Une seconde suffit
“ J’ai compris que dans la vie, on n’a pas toujours ce qu’on veut. J’ai compris qu’on est rien sur terre, en une seconde tout peut s’écrouler, rien n’est jamais acquis. ”
Le prochain souvenir qui lui est restée en mémoire s'est déroulé quelques jours après, à moins que ce ne soit des semaines, voir un mois tout entier, elle n'avait plus de repères temporels pour pouvoir affirmer avec précision le temps qui s'était écoulé étant donné qu’elle ne se souvient de rien entre ces deux moments. Cependant, elle penche plutôt vers l'hypothèse qu'il ne se serait écoulé qu'une semaine, voir même un peu moins. Même si elle ne se souvient pas de grand chose, elle se souvient de cette impression d’une scène qui s’est déroulée très vite, mais, en même temps, lentement puisque beaucoup de détails sont restés gravés dans sa mémoire. Par exemple, elle se souvient qu'il était tard au moment des faits, et que le croissant de lune brillait dans le ciel éclairant à lui tout seul le paysage, les étoiles étant cachées par une sorte de brume. Elle suppose qu’il devait être aux alentours des minuits, puisqu’elle elle était déjà dans les bras de Morphée, au contraire de ses parents de ce qu’elle avait pu en déduire par la suite. La jeune fille a beaucoup de suppositions faites autours de cet évènement, principalement des “ Et si ? ”, mais ce ne sont pas plus que cela ; des suppositions. Et, même si d’un côté, elle a l’impression que cela l’aide de revivre cette scène dans son esprit à la moindre occasion, elle devrait se rendre à l’évidence que, au contraire, cela ne fait que nourrir la culpabilité qui grandit en elle, bien cachée au fond. Parce que c’est cela qu’elle est, coupable de ce qui est arrivé et, surtout, coupable d’avoir eu la chance de vivre.

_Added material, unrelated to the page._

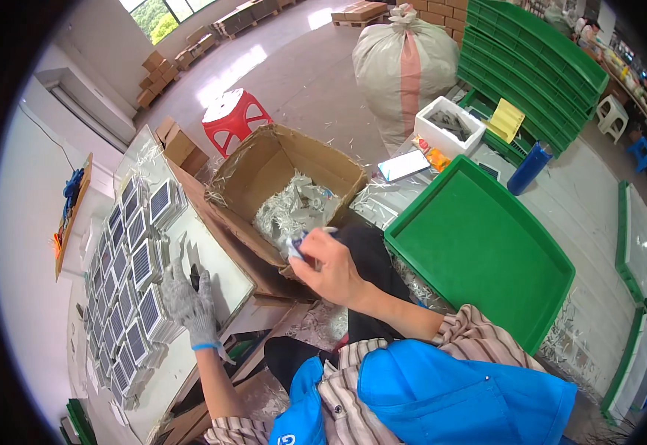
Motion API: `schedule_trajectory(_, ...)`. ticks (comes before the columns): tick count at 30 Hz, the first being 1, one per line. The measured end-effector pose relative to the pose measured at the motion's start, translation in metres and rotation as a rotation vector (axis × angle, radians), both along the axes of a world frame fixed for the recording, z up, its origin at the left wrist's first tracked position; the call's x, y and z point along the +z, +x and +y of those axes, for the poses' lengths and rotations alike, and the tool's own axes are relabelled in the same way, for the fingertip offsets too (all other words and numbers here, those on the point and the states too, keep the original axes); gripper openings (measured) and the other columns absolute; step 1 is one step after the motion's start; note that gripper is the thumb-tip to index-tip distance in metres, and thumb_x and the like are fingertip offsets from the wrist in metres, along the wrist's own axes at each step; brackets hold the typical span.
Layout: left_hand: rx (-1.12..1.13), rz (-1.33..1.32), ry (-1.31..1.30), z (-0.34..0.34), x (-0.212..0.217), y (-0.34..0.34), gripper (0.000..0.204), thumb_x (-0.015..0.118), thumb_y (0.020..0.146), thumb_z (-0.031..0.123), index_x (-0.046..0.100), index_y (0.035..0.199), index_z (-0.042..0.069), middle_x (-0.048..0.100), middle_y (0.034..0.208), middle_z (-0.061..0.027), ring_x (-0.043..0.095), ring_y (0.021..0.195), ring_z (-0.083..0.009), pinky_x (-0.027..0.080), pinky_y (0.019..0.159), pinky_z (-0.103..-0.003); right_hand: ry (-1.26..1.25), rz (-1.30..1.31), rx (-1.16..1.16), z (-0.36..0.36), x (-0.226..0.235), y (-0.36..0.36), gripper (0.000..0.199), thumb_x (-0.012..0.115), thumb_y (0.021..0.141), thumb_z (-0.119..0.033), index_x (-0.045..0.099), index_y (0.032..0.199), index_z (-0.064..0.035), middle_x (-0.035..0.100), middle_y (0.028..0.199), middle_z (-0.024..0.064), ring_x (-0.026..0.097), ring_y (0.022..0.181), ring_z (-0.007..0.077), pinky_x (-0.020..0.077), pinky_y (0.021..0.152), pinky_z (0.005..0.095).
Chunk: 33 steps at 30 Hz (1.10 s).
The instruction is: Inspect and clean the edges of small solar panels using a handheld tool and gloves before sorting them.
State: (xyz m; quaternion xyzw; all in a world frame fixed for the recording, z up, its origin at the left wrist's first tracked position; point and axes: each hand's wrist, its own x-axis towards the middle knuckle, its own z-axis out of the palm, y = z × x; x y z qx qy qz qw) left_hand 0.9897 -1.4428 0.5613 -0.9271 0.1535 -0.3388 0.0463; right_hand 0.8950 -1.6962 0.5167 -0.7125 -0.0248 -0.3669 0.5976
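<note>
Head view showed your hands apart: right hand (332, 274) pinched a piece (292, 248) near the box (249, 167), probably placed for catching scraps (294, 206); left hand (190, 302) lay beside the panels (144, 263), its grip unclear.

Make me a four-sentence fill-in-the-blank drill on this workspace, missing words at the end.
1. The gloved hand nearest the small panels is the person's ____ one.
2. The flat tray to the right of the bare hand is ____.
3. The stool just beyond the open cardboard box is ____.
4. The cylinder beyond the tray is ____.

Missing words: left; green; red; blue.
</note>
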Motion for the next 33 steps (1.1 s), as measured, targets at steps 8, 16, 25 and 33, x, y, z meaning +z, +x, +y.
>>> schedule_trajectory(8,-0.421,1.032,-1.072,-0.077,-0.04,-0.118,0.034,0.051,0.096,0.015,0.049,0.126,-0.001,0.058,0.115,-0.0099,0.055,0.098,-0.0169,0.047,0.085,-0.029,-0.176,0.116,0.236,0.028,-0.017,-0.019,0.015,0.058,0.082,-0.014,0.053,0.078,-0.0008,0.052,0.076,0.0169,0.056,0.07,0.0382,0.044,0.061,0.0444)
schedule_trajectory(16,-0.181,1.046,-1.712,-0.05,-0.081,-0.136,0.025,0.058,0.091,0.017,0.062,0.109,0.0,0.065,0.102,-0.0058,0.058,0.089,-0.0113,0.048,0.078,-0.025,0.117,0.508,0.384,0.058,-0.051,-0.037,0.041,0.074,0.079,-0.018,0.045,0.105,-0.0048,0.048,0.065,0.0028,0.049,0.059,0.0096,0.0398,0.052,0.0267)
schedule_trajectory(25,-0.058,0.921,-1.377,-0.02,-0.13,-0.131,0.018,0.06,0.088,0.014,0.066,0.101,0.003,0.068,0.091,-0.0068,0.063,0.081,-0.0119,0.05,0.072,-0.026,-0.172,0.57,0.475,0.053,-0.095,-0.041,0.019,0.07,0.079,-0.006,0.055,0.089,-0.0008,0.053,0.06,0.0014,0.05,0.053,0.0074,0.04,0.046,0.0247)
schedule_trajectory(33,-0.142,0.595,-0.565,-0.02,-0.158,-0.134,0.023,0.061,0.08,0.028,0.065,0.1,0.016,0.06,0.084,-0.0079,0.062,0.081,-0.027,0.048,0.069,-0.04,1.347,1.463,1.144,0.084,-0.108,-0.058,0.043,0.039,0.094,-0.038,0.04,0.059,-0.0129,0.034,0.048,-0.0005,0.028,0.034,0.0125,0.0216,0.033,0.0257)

Un coup, mais tout va bien, ce n'est qu'un rêve. Un cri, mais tout va bien, ce n'est qu'un cauchemar. Encore des coups, mais ils sont mêlés aux cris cette fois, mais tout va bien, ce n'est pas réel, juste son esprit qui divague, faisant prendre forme à ses peurs alors qu’elle dort. Voilà de nouveau le silence dans la petite maison, mais pour combien de temps ? Une porte qui s'ouvre, le parquet qui grince, et c'est tout ce qui était dans son imaginaire, et même plus, qui se retrouve projeté dans la réalité lorsqu'elle ouvre grand les yeux. Devant elle, une silhouette. Elle est grande, elle est impressionnante, elle fait peur, et elle est là, à quelques centimètres de son visage. C'est une louve, c’est cette louve qui était dans les bois, elle en est sûre, elle la reconnaît à son pelage, mais c'est étrange, il semble plus sombre, il est comme taché. C'est du sang, mais ça, elle n'y pense pas sur le moment, naïve enfant. Elle ne ferme pas les yeux, non, paralysée elle est incapable de faire même cela, pourtant, elle n'est pas sûre que, si elle avait eu le choix, elle prit la décision de fuir. Elle ne craignait pas la mort, trop jeune pour savoir ce que c'est, ce n'est qu'un concept abstrait, non, ce qui lui faisait peur ce sont toutes ces choses qui nous font préférer la mort à notre condition. Le temps était comme suspendu, tout ce qui comptait à cet instant c'était ses yeux dans ceux de la louve, pas de mots, plus de grognements, elle cru pendant un instant que l'animal enragé s'était calmé, qu’il allait repartir comme il était venu, que rien n'avait eu lieu, qu'il n'était jamais venu, qu'ils ne s'étaient jamais rencontrés. Une seconde et toutes ses suppositions furent brisées parce que la louve sauta. Un bond en avant, directement sur elle. Une seconde avait suffi, elle n'avait ni eu le temps de crier, ni même d'avoir peur. Une douleur vive, rien que d’y repenser elle la ressent de nouveau, puis plus rien.